Are you calling my state Stupid ?????? 

How'd you know ?

:laughing:


----------



## Dogplow Dodge (Jan 23, 2012)

For you NJ Guys

http://www.state.nj.us/mvcbiz/BusinessServices/light_permits.htm

You need a "state plowing contract" to get the permit for using it on the roads.

It's here in section III

http://www.state.nj.us/mvc/pdf/About/BLS-34.pdf

If you have the contract to plow state, township roads, you can get one for $25 a year.


----------



## fordtruck661 (Feb 26, 2011)

chas4x4;1506989 said:


> Not sure which one to get what are the benifits of both I have had a Whelen 2022 strobe before want to know if LED would be better


I have a LED Beacon Im looking to sell If you want it. It is a magnet mount with around 20' of cord with a cigarette plug with ON/OFF switch. Looking for $35 + Shipping


----------



## chas4x4 (Jan 30, 2003)

not at all,we are all in the same boat.


----------



## mikes-plow (Feb 26, 2011)

I'm a dual rotator guy, i think they are the most visible if ya get a high rpm model BUT like earlier mentioned they draw a lot of power. not a big fan of the led lights i just dont think you can see them very well in the day. just my opinion.


----------



## Tjlawncare (Dec 2, 2012)

*??*



fordtruck661;1513480 said:


> I have a LED Beacon Im looking to sell If you want it.
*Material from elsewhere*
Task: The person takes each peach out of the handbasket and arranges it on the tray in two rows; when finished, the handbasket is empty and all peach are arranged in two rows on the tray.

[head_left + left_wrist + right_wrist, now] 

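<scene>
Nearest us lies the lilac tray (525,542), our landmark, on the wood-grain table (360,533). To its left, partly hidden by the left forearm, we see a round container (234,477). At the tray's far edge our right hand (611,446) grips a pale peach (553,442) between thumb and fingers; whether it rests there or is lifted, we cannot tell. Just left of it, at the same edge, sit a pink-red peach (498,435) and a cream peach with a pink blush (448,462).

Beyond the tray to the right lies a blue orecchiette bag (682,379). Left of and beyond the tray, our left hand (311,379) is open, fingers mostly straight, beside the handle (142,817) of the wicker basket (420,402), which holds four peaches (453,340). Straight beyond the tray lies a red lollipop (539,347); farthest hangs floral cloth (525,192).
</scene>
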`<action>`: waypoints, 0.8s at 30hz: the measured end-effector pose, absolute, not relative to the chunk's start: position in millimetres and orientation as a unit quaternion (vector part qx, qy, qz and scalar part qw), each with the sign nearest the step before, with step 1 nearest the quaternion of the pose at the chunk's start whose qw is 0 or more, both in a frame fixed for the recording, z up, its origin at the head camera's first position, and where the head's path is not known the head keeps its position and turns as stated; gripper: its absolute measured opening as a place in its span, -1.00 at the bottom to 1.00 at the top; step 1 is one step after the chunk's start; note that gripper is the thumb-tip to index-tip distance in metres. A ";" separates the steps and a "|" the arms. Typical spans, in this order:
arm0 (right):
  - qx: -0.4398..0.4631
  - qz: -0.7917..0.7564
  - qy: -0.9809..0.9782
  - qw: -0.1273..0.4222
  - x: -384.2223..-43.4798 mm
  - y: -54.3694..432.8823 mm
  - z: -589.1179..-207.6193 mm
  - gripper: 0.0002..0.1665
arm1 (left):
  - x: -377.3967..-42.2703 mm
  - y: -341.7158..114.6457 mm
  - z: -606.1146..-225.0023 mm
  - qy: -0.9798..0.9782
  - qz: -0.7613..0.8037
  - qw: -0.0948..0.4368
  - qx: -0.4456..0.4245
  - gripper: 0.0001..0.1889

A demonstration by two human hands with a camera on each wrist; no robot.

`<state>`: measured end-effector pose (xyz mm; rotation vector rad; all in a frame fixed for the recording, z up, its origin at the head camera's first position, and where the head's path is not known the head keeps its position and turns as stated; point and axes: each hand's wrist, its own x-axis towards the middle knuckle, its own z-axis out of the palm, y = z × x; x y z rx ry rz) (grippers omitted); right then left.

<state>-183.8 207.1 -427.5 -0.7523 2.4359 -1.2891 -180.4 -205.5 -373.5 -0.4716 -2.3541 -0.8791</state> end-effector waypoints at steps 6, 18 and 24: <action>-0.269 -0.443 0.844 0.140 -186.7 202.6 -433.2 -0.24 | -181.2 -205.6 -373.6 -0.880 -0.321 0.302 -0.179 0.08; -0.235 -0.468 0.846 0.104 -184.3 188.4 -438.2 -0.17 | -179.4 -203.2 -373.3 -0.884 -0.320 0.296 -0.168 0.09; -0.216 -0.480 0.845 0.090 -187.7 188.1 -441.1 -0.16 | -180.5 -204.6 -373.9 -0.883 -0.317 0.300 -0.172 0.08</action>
It is a magnet mount with around 20' of cord with a cigarette plug with ON/OFF switch. Looking for $35 + Shipping


Do you still have this??


----------



## fordtruck661 (Feb 26, 2011)

Tjlawncare;1526919 said:


> Do you still have this??


I do if you would like it send me a PM


----------



## MarkEagleUSA (Nov 27, 2005)

Dogplow Dodge;1513467 said:


> Are you calling my state Stupid ??????
> 
> How'd you know ?


Snooki? :waving:


----------